● What you should do
Which lines in the entries below contain the string "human"? Show each of them in full.

─── Data supplied ───

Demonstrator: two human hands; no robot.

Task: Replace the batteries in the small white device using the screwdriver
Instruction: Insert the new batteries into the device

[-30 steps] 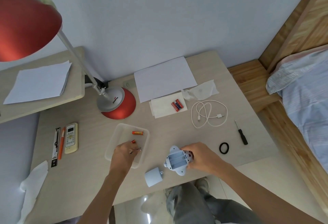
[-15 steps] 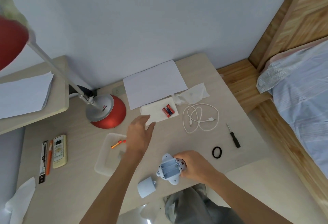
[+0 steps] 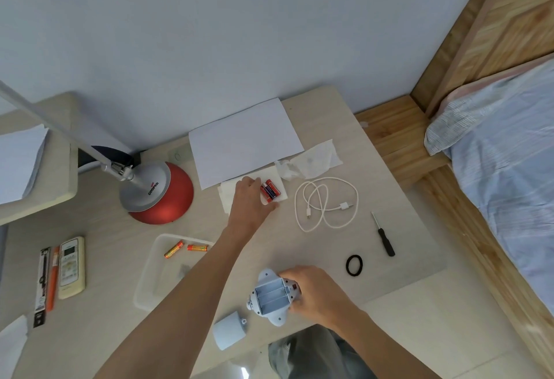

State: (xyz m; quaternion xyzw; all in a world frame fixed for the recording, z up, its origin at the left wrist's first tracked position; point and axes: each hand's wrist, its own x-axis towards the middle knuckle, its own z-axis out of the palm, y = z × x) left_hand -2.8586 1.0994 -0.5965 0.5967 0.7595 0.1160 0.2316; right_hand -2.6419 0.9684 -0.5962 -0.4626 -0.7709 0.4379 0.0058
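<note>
Left hand (image 3: 250, 201), fingers spread apart, reaches the fresh batteries (image 3: 269, 190) at its two o'clock. Right hand (image 3: 314, 291) clamps the white device (image 3: 271, 296), compartment empty, near the table (image 3: 389, 270) edge. Next, likely: pinch one battery.

Home bedroom. Bed (image 3: 506, 150) with striped bedding, wooden frame, just beside surface's (image 3: 329, 114) right edge. Red lamp (image 3: 159, 192) near surface's back edge, against plain wall.
</note>
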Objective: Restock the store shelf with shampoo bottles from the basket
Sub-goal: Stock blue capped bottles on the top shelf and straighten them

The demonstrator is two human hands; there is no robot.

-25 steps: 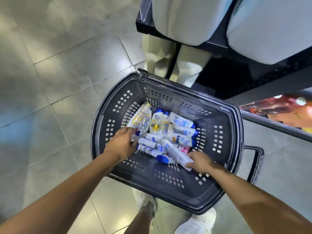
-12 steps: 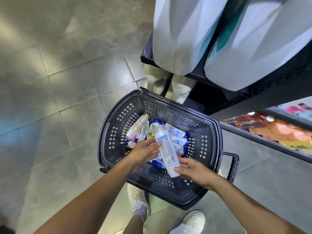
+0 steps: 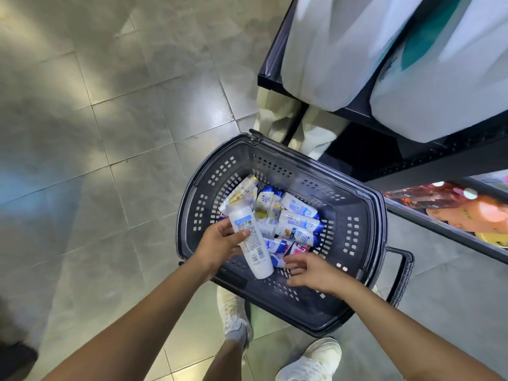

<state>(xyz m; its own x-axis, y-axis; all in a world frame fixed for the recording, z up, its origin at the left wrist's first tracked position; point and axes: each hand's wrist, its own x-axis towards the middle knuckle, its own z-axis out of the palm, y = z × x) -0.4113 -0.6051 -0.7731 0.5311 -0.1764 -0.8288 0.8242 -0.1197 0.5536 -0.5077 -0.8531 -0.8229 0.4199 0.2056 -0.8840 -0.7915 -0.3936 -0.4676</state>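
Note:
A dark grey shopping basket (image 3: pixel 354 235) stands on the tiled floor below me, holding several white and blue shampoo bottles (image 3: pixel 298 224) lying in a heap. My left hand (image 3: pixel 220 242) grips one white shampoo bottle (image 3: pixel 248 237) by its middle, lifted above the basket's near left part, back label facing up. My right hand (image 3: pixel 310 272) hovers over the basket's near edge, fingers spread, holding nothing, just right of the held bottle's lower end. The black store shelf (image 3: pixel 428 166) rises at the upper right.
Large white packs (image 3: pixel 338 50) fill the upper shelf level. Orange and pink bottles (image 3: pixel 467 207) lie on the lower shelf at right. My white shoes (image 3: pixel 310 361) stand just behind the basket. Grey floor tiles (image 3: pixel 96 133) spread to the left.
Both hands lifted one white bottle out of the heap. The right hand has let go of it, and the left hand now holds it alone, further left. The view has pulled back from the basket.

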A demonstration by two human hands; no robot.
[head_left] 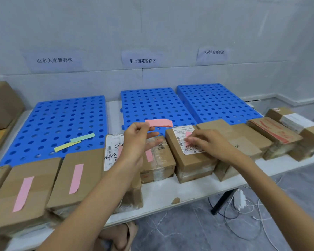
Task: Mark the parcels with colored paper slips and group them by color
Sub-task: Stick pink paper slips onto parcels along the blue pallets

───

● Solution to this task
Demonstrator: two human hands; no robot.
The demonstrator is two human hands; there is no robot.
A demonstration by two human hands; no robot.

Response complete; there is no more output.